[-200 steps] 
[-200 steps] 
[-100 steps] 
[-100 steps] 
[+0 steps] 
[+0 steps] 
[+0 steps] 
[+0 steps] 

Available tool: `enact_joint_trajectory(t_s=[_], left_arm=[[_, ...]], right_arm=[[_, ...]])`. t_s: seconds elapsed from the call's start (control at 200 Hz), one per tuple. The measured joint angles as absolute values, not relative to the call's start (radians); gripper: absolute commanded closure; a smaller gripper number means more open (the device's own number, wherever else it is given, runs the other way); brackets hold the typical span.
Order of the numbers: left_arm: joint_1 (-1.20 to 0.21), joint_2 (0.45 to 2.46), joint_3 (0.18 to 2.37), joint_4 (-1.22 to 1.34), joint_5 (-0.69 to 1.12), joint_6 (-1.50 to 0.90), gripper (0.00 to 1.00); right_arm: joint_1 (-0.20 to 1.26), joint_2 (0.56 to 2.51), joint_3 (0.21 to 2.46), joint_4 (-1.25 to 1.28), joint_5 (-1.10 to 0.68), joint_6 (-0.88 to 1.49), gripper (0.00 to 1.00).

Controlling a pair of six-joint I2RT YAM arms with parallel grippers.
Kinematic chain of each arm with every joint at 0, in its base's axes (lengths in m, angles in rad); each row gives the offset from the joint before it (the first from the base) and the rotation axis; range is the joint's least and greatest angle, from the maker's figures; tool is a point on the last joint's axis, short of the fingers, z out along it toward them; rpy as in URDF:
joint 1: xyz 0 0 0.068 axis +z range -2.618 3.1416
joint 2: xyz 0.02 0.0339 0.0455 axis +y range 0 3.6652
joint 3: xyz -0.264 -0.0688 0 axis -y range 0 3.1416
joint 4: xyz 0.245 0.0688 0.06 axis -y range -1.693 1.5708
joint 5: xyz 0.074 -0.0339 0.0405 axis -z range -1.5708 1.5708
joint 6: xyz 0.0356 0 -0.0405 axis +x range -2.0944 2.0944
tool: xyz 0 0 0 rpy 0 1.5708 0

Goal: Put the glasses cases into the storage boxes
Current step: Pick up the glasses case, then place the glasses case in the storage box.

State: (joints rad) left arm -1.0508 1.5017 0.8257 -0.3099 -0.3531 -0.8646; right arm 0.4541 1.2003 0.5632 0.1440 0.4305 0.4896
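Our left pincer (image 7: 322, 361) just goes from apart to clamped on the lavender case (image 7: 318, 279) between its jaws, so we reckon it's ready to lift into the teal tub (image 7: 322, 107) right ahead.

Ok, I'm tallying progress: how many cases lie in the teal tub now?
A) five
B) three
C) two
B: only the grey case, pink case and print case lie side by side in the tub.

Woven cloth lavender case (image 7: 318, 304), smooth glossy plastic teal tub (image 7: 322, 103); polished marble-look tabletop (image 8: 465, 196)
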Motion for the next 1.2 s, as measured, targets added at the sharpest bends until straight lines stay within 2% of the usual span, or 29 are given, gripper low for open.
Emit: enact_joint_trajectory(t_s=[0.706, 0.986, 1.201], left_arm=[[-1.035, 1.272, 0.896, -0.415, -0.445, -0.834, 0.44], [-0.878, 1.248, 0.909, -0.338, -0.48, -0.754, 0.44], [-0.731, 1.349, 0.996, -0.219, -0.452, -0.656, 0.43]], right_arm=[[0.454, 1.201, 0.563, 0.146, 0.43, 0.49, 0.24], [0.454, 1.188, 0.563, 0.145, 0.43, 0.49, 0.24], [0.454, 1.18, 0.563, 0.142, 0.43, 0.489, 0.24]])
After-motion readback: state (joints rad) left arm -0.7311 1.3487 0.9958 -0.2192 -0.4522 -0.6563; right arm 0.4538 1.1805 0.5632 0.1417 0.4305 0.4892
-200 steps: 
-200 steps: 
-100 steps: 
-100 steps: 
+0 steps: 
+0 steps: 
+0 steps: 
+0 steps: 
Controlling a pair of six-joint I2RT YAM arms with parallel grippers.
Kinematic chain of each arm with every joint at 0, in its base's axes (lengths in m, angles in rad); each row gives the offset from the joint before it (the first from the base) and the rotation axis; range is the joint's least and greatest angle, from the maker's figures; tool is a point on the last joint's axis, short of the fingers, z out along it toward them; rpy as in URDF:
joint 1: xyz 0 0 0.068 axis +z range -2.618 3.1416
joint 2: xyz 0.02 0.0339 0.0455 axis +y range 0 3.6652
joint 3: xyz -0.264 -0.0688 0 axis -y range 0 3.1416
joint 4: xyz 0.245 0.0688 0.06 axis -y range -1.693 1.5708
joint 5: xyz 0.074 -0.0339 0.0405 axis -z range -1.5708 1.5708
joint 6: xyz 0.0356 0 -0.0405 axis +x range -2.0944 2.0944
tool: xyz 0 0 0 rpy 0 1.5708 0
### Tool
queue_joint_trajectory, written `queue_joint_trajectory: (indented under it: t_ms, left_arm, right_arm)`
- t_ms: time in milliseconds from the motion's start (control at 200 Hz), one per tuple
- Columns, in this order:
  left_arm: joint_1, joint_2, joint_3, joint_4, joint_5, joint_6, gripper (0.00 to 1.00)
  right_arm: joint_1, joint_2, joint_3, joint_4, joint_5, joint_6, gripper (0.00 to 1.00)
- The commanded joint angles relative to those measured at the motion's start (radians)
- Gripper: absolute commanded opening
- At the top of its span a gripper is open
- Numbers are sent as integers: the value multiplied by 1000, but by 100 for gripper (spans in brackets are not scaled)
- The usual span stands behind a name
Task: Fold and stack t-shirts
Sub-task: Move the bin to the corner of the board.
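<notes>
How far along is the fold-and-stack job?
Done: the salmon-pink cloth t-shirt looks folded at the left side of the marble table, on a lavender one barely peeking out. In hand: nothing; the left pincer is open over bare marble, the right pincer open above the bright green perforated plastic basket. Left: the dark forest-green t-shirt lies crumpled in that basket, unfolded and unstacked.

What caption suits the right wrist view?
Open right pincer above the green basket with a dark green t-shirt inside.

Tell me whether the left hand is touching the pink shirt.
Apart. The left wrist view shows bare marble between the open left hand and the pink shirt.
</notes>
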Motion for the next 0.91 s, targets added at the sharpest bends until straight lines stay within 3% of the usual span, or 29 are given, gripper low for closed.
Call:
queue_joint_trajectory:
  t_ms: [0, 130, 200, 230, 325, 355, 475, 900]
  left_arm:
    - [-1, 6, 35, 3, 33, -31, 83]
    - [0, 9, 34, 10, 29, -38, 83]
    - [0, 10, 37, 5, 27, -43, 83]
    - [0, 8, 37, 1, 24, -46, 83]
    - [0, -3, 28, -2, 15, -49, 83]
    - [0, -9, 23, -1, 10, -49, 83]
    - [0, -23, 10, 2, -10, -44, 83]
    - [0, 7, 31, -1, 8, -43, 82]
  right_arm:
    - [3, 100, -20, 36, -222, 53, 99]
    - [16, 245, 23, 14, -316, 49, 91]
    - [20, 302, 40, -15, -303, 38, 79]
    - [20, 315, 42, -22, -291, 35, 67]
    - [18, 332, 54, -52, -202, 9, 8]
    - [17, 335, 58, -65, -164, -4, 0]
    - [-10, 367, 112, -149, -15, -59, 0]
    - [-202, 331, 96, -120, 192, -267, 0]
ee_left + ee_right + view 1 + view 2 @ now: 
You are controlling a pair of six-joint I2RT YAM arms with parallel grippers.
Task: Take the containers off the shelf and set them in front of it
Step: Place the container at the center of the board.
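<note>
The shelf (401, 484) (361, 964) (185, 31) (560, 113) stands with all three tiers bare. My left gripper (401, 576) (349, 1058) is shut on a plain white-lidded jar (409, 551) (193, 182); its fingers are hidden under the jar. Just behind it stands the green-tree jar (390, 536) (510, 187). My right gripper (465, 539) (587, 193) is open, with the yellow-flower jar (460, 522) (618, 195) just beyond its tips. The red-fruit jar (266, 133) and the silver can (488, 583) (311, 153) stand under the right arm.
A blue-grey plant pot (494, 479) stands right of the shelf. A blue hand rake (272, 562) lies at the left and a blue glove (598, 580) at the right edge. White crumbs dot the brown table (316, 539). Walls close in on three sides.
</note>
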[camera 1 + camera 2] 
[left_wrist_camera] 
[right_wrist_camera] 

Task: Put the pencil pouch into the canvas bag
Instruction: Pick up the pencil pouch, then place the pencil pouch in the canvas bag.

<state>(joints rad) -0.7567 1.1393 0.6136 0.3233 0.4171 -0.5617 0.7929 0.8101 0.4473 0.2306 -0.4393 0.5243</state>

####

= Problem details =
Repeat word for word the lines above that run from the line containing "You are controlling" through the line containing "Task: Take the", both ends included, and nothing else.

= Answer box =
You are controlling a pair of six-joint I2RT YAM arms with parallel grippers.
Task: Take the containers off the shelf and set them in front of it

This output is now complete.